1) packed enough to pump half of Scotland, lol. Got there though and at first set change realised we had inadvertently packed a second bottle of insulin with *hardly anything in it*. Oh dear. Calculated that if we had to, we could syringe it out of the emergency pen we'd brought...And that, once we got to the Lakes, we knew the doctor there...But not a great start! In the event, made it, as he was using less insulin anyway...

2) we ended up doing LOTS of late night testing, because we tended to eat late and/or graze. This meant that we didn't get as much sleep generally and you like to get on holiday. Saying that -- we had NO scary numbers -- no huge highs, no desperate lows... And I think this is because we tested regularly and according to our systems: no late bolus without a follow-up test, no end of dual wave without a 1.5 hour test.
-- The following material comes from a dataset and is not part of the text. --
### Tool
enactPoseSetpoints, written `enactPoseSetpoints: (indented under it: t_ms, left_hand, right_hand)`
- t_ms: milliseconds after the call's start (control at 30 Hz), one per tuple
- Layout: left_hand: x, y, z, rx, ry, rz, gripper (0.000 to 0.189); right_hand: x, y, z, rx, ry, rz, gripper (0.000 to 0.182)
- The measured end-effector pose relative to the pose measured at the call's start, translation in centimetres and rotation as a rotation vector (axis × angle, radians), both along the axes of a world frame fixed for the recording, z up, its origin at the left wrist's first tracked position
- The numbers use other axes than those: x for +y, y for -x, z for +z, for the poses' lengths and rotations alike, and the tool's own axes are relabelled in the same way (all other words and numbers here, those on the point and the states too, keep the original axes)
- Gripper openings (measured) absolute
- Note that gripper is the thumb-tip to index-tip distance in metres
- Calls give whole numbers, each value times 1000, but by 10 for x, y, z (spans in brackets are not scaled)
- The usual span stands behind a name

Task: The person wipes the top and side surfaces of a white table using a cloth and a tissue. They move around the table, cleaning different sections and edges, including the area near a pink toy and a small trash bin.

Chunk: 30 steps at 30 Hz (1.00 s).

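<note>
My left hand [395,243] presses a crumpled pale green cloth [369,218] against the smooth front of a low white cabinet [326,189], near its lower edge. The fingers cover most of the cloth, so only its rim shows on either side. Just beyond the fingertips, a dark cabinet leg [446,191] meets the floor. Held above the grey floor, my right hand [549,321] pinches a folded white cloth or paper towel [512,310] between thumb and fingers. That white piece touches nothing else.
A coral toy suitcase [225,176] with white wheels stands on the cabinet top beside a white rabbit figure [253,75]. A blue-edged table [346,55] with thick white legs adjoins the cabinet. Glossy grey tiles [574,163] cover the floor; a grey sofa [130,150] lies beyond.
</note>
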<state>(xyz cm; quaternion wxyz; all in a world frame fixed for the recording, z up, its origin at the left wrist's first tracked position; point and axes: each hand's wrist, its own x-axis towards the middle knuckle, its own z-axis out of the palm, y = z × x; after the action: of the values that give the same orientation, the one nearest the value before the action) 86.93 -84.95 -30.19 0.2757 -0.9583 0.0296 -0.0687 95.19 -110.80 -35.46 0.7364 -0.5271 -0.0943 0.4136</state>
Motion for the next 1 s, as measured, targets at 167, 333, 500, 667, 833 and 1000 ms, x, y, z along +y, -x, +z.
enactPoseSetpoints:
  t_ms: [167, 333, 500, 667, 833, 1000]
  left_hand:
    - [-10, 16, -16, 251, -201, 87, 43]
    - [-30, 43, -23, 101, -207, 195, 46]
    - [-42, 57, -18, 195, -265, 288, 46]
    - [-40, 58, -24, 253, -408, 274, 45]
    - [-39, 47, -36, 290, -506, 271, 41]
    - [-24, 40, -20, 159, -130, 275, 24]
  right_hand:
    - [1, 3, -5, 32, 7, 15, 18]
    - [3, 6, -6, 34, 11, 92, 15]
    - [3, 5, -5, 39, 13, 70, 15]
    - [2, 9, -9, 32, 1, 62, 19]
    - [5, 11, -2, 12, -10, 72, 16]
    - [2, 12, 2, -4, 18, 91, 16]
3) Temp basals are heavenly. We used them a great deal -- swimming, walking, kayaking. E now turns them on himself, and doesn't hesitate. They seem to 'do the job' for every exercise, with swimming being the only one that will still sometimes bring him low or have the need for 'free carb'.

*First thing to learn for next time*

Get an aquapak for the pump! OMG why didn't we think of this! *First:* spent many hours on small boats! Ack! took turns steering and accelerating! Could all have fallen off! *Second*: my heart *stopped* when I realised later in the holiday E was BALANCING ON STEPPING STONES in a bathing suit on Lake Coniston! With his pump on! He then pretended to fall in...Not overly funny. Anyway, disconnected the baby and he went swimming... *Third*: at home we then went to a beach -- no place to leave the pump safely. We put it in a plastic bag and I waded in with the bag on my shoulder...bit stupid. It also got a bit gritted. Bit stupid. The set change also got gritty and at one point we thought we weren't going to be able to reconnect. Bit stupid!

Saying that, as mother I was holding on. His father on the other hand, was all for letting go, and as I blanched, he reassured over and over that THANK GOODNESS E wants to do this stuff, and can now do this stuff, and hey, we live with it! Life is back! 

Of course, he's right. Very right.

Stay tuned for second and third things to learn for next time...!


----------



## Mand (Aug 23, 2009)

So glad your holiday went well! Good to have you back.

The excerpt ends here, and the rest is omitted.